Is 160 bpm a boy or a girl?

160 beats per minute—a number that sparks debate in many prenatal appointments.

According to lore, low bpm in pregnancy means a boy, so this could indicate a girl.

However, in the light of science, for a 160 heart rate, baby gender can go either way.

Can a baby boy have a heart rate of 160?

Absolutely!
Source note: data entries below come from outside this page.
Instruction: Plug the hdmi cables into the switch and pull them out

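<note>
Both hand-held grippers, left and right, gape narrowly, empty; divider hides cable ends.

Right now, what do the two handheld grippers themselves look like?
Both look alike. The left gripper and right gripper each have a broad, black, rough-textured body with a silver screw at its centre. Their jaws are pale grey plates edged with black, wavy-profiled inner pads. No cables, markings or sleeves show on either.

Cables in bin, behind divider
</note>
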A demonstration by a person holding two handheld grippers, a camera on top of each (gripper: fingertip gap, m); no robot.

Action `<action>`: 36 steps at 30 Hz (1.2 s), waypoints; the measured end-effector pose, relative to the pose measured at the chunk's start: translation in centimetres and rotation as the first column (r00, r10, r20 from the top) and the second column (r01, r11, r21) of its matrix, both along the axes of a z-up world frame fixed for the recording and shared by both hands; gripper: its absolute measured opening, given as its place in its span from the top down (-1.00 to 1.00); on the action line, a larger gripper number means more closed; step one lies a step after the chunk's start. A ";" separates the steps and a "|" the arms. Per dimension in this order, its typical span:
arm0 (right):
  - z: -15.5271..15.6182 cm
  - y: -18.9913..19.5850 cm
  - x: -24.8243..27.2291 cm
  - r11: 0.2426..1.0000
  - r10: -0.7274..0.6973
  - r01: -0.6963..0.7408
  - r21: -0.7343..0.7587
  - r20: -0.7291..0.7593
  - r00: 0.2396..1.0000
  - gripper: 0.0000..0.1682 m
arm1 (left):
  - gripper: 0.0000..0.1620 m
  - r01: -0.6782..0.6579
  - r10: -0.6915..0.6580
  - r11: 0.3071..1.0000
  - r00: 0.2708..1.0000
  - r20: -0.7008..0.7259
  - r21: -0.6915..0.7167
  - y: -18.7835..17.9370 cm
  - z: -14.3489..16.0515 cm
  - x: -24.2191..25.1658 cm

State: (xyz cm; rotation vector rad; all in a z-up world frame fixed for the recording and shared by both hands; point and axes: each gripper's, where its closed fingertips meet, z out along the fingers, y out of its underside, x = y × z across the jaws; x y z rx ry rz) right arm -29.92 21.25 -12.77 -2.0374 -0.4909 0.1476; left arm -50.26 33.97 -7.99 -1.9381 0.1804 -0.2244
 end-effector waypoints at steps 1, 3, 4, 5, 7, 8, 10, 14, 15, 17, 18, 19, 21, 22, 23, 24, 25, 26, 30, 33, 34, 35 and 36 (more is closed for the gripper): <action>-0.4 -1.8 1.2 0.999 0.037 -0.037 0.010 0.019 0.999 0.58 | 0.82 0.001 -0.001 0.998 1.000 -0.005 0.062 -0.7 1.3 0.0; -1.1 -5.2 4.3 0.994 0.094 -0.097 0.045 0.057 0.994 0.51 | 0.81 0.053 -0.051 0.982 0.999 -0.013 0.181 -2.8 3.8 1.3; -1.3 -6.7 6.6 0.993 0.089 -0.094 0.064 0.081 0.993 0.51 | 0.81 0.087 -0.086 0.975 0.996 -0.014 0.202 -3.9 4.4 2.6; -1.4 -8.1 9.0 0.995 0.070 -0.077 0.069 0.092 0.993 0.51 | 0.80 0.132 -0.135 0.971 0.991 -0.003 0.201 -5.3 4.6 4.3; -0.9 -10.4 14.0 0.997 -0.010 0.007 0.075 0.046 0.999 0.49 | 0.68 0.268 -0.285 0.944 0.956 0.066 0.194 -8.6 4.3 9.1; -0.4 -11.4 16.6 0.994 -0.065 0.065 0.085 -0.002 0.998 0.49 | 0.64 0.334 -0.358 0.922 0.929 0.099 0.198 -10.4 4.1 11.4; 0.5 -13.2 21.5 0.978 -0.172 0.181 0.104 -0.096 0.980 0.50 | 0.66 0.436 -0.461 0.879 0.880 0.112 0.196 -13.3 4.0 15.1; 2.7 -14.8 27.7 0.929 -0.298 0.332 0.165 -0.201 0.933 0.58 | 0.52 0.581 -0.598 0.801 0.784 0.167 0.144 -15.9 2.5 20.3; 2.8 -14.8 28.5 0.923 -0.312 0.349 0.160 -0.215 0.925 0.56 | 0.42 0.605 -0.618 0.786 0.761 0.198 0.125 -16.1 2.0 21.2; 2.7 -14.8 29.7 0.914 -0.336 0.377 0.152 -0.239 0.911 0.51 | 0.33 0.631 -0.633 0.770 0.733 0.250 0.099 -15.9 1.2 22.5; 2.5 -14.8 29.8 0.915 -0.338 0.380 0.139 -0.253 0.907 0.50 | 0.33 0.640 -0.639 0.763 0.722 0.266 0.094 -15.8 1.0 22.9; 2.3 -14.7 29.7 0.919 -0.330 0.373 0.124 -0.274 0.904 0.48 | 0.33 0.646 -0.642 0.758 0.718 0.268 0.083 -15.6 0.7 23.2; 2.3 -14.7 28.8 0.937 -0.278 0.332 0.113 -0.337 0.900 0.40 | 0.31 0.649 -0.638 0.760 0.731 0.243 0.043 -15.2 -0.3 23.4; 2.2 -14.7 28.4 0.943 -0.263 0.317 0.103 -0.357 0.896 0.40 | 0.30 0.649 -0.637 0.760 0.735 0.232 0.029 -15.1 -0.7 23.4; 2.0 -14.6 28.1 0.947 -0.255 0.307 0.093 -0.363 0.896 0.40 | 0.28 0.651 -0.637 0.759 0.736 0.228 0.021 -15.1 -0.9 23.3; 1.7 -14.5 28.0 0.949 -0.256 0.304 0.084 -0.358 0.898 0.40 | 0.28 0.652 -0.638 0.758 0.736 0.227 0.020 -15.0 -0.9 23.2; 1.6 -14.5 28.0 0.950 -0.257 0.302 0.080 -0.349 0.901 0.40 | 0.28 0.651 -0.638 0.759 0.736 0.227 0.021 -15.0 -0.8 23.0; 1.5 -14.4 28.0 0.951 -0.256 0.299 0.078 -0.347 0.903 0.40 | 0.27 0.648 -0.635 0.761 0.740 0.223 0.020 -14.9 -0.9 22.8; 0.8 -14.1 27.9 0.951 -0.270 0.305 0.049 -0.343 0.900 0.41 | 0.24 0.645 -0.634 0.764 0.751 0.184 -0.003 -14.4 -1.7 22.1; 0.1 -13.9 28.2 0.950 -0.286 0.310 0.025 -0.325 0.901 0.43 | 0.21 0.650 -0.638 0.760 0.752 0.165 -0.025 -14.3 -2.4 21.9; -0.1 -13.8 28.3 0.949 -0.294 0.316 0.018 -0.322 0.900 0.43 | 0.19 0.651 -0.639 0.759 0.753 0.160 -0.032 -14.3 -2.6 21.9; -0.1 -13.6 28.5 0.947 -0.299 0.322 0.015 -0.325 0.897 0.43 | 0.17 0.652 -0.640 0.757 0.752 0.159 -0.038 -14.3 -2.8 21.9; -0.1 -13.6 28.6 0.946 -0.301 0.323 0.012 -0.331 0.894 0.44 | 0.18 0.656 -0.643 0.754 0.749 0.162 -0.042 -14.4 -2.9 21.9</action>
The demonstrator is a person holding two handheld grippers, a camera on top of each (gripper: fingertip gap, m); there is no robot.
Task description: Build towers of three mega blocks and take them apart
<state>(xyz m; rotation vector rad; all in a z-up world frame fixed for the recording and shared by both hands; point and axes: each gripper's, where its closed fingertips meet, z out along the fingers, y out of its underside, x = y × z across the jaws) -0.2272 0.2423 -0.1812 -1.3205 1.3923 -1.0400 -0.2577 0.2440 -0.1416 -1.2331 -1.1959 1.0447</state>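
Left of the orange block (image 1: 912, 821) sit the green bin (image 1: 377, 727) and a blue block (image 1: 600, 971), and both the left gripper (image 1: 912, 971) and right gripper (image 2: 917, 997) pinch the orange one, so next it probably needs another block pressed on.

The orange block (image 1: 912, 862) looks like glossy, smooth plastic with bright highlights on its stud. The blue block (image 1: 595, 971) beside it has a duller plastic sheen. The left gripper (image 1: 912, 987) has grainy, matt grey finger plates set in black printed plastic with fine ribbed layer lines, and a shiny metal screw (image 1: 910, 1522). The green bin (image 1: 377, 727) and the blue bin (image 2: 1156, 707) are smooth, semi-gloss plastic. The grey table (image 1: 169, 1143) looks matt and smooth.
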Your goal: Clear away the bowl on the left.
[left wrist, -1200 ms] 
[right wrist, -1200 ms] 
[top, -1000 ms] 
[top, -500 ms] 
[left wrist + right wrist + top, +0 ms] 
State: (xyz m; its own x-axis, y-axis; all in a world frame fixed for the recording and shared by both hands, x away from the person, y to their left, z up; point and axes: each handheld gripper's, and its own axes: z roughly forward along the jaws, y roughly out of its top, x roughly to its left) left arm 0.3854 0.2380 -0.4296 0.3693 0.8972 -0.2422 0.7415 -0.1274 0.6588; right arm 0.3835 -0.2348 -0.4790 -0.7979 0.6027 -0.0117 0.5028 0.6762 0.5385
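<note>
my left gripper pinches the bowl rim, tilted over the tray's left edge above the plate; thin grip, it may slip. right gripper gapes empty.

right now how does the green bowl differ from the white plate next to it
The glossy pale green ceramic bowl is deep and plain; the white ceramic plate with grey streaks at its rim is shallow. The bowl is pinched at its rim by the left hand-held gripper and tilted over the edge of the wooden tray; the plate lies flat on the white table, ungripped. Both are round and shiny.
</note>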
A baby boy can have a heart rate of 160 bpm, just as a baby girl can.

Heart rates in fetuses can range anywhere from 110 to 160 bpm and change with different stages of pregnancy, activity levels, and other health factors.

In fact, one study found it’s not until after at least 28 weeks, that baby’s sex could influence fetal heart rate.

But by that stage, your anatomy scan would have revealed all.

Is a 150 heartbeat a boy or girl?

A 140 fetal heart rate or higher is still in girl territory (so the theory goes).

And a low bpm for a boy is considered anything below that: think a 138 fetal heart rate.

But there’s a range here too, anything below 100 in the first 6 to 8 weeks of gestation—especially below 90 bpm—increases the chance of pregnancy loss.

It may also be a case of a rare disorder called fetal bradycardia, which can be caused by certain medications, maternal autoimmune disease, or fetal distress.

The disorder shows up in a few different types but is typically temporary.

Heart rate 180 at 9 weeks: boy or girl?

On the other side of the spectrum is a quick-fast thumping beat to rival Whiplash.

So far, the theory would suggest it’s a sure sign you’re having a girl but medical science would say “not quite my tempo”.

It’s because a normal fetal heart rate stays between 120 to 160 bpm. Anything higher, say above 180, could be a sign of fetal tachycardia.

Again, the causes can vary from high thyroid levels or fetal infection to distress to stimulants or fever during pregnancy.

Only 5% of fetuses with fetal tachycardia go onto have congenital heart disease.

Once their rapid heartbeat is assessed on ultrasound, your healthcare provider will work closely with you to decide the best treatment plan that tackles the root cause.

Yes, there are treatment options.

What does a baby’s heartbeat sound like: boy or girl?

Some say that a sound like galloping horses means a girl, while a heartbeat like a moving train signals a boy

The truth is the heartbeats of both sexes are actually more similar than they are different and equally mesmerizing.

For most Peaut moms that rapid, rhythmic gallop, like tiny horses racing, formed their fetal heart rate soundtrack—no matter their baby’s sex.

But don’t rule out moving trains just yet.

While the idea that baby heart rate can predict gender is a charming part of pregnancy folklore, it remains just that—an old wives’ tale.

In the end, whether it’s 140, 150, or 160 bpm, the heart rate is a sign of your baby’s health and vitality, not a gender reveal.

So, let’s enjoy the heartbeats for what they truly are—the rhythm of a new life beginning, regardless of whether it’s a boy or a girl.